Pick each line containing the word "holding" out of the data below.

*** Given information ***

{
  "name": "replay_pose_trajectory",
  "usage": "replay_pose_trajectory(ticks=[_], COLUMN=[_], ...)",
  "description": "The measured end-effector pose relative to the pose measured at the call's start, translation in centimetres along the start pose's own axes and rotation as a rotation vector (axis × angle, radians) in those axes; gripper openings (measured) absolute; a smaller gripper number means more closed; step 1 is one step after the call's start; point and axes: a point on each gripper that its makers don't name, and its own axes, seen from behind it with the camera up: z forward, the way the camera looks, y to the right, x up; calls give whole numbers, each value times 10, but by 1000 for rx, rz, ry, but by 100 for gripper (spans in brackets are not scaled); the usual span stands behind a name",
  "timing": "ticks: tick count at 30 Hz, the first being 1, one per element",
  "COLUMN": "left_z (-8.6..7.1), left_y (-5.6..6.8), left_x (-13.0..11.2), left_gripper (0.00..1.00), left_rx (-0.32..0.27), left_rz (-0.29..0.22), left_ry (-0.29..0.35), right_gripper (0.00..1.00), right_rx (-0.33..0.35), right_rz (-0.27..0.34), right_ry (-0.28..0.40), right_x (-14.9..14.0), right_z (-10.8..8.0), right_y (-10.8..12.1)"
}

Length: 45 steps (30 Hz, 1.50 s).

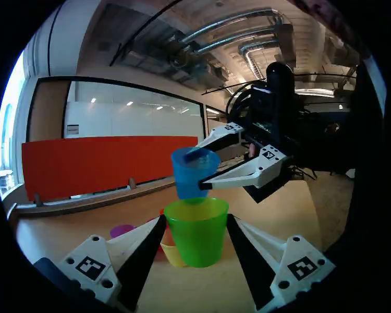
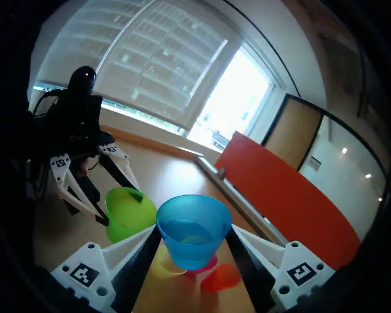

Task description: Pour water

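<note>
low in the left gripper view, the left gripper (image 1: pixel 196 219) pinches the green cup (image 1: pixel 196 242) between both fingers, mouth up. just above and behind its rim hangs the blue cup (image 1: pixel 194 172), clamped between the fingers of the right gripper (image 1: pixel 199 167) and roughly level. the right gripper view looks down into the blue cup and finds water pooled inside. the green cup, lower left in that frame, looks dry, though its inside is partly shaded. so the cups are lined up and the pour is not yet begun; tipping blue over green is what is left. beyond, a yellow cup (image 1: pixel 170 254) and a purple cup (image 1: pixel 121 229) rest on the wooden table (image 1: pixel 279 208), and a red panel (image 1: pixel 91 161) crosses the far wall.
</note>
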Motion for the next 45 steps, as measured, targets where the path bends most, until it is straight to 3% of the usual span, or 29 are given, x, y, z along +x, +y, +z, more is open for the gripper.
replay_pose_trajectory(ticks=[45], left_z=[2], left_y=[-4], left_x=[5], left_gripper=[84], left_rx=[-8], left_rz=[6], left_ry=[9], right_gripper=[89], right_rx=[4], right_rz=[-351], right_ry=[-31], right_x=[22], right_z=[3], right_y=[10])
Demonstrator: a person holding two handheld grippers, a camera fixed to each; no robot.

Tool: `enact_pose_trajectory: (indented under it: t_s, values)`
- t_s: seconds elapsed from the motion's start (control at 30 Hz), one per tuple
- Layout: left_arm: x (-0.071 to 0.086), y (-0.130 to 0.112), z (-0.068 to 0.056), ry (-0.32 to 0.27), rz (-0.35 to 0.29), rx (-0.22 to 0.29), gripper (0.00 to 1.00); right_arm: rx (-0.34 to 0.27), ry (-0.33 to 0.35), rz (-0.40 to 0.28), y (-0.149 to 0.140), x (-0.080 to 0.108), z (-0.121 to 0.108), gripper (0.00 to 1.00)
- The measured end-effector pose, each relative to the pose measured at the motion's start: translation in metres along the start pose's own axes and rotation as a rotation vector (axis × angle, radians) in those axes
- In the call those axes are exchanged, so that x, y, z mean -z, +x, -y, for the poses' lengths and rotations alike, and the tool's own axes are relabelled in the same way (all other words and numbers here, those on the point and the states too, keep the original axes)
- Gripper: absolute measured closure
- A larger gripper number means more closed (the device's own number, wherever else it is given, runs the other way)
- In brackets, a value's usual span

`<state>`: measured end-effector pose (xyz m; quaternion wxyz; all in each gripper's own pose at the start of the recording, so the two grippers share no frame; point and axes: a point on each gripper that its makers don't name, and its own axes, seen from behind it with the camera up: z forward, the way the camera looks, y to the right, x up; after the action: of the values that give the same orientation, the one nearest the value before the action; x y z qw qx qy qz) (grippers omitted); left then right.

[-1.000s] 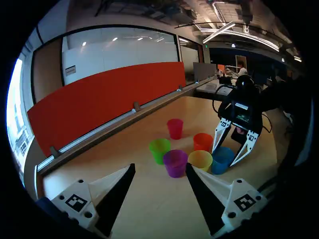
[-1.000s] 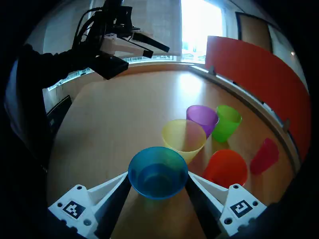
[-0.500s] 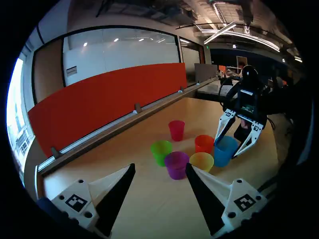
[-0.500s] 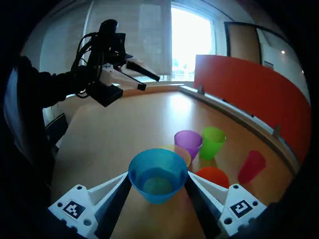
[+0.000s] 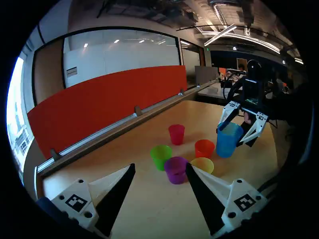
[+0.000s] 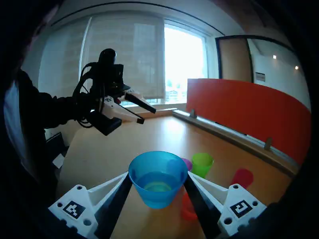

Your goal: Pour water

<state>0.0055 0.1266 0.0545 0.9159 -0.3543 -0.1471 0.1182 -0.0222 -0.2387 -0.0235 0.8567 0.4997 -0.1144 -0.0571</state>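
Observation:
My right gripper is shut on a blue cup with water in it, and holds it upright in the air above the table. In the left gripper view the same blue cup hangs in the right gripper above the other cups. On the wooden table stand a purple cup, a yellow cup, a green cup, an orange cup and a pink cup. My left gripper is open and empty, short of the purple cup. It also appears far left as the left gripper.
A red partition panel with a rail runs along the table's far edge. In the right gripper view a person's dark sleeve holds the other gripper, with a bright window behind. Bare tabletop lies between my left fingers and the cups.
My right gripper has lifted the blue cup off the table, from beside the yellow cup up above the group. The left gripper has stayed put.

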Motion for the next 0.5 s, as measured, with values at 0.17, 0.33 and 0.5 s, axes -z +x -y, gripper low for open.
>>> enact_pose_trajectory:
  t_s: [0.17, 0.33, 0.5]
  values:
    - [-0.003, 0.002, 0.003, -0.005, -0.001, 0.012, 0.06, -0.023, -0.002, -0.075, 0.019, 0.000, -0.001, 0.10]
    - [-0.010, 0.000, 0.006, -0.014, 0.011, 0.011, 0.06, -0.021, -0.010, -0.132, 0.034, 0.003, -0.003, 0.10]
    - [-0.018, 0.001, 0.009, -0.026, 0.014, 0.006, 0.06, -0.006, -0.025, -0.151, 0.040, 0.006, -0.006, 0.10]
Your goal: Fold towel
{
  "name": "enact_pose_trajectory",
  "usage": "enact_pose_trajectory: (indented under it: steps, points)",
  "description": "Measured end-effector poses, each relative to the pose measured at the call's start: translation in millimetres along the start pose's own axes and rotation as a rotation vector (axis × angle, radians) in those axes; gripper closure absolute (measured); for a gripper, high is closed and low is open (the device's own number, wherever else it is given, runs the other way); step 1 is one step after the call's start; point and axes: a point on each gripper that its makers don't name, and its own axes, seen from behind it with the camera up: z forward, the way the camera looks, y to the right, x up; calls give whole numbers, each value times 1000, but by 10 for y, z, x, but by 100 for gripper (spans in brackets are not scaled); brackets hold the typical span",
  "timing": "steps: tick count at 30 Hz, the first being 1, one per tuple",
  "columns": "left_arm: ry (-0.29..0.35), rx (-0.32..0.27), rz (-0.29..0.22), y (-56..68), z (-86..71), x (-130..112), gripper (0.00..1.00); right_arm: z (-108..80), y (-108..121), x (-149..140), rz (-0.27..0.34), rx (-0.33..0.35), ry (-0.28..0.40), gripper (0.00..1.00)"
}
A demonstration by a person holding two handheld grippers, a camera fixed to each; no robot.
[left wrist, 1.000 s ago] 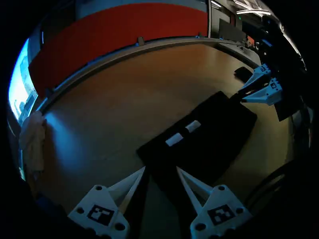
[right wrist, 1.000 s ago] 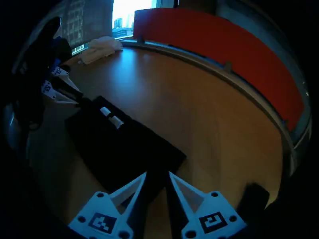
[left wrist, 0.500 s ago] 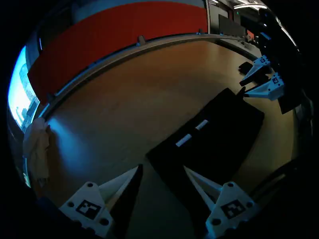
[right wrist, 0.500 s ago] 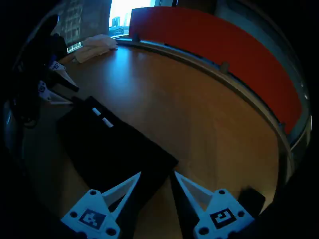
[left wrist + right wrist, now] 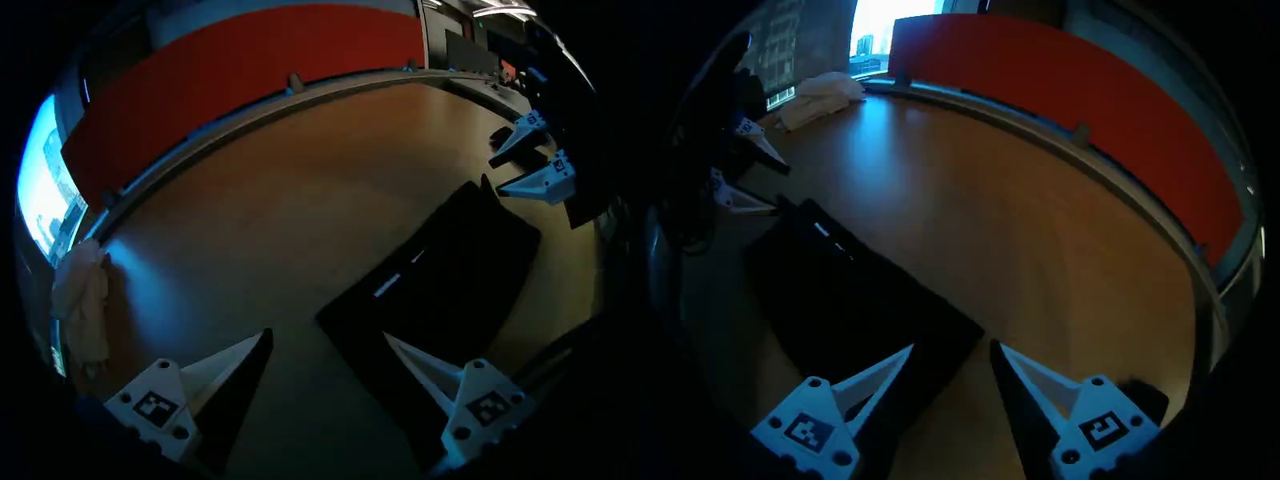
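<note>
My left gripper [image 5: 326,340] is spread wide and has hold of nothing; the near corner of the black towel [image 5: 448,272] pokes into the gap between its fingers, and the right-hand finger overlaps the towel's edge, though I can't tell whether it touches the cloth or hovers over it. The gripper points forward and down across the wooden table [image 5: 264,208]. Over on the right gripper view, my right gripper [image 5: 952,348] is parted too, less widely, and empty, with the opposite corner of the towel lying just ahead of its tips and running under the left-hand finger. So the two grippers sit at opposite ends of the towel, facing each other: from the right gripper view I see the left one far off at the towel's other corner, fingers apart, and the arm behind it is too dark to make out. The towel lies flat on the table as a long dark rectangle, with small white tags [image 5: 388,284] showing along its long edge. Beyond it the tabletop runs to a curved rim backed by a red partition [image 5: 240,64]. A pale cloth [image 5: 820,92] is heaped at the table's far edge, beside a bright window [image 5: 880,24].
</note>
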Motion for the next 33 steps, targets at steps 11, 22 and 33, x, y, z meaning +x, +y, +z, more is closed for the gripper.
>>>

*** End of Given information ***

▸ Completed task
Demonstrator: a person holding two handheld grippers, a camera fixed to each; no robot.
A demonstration by a person holding two handheld grippers, a camera fixed to each; no robot.

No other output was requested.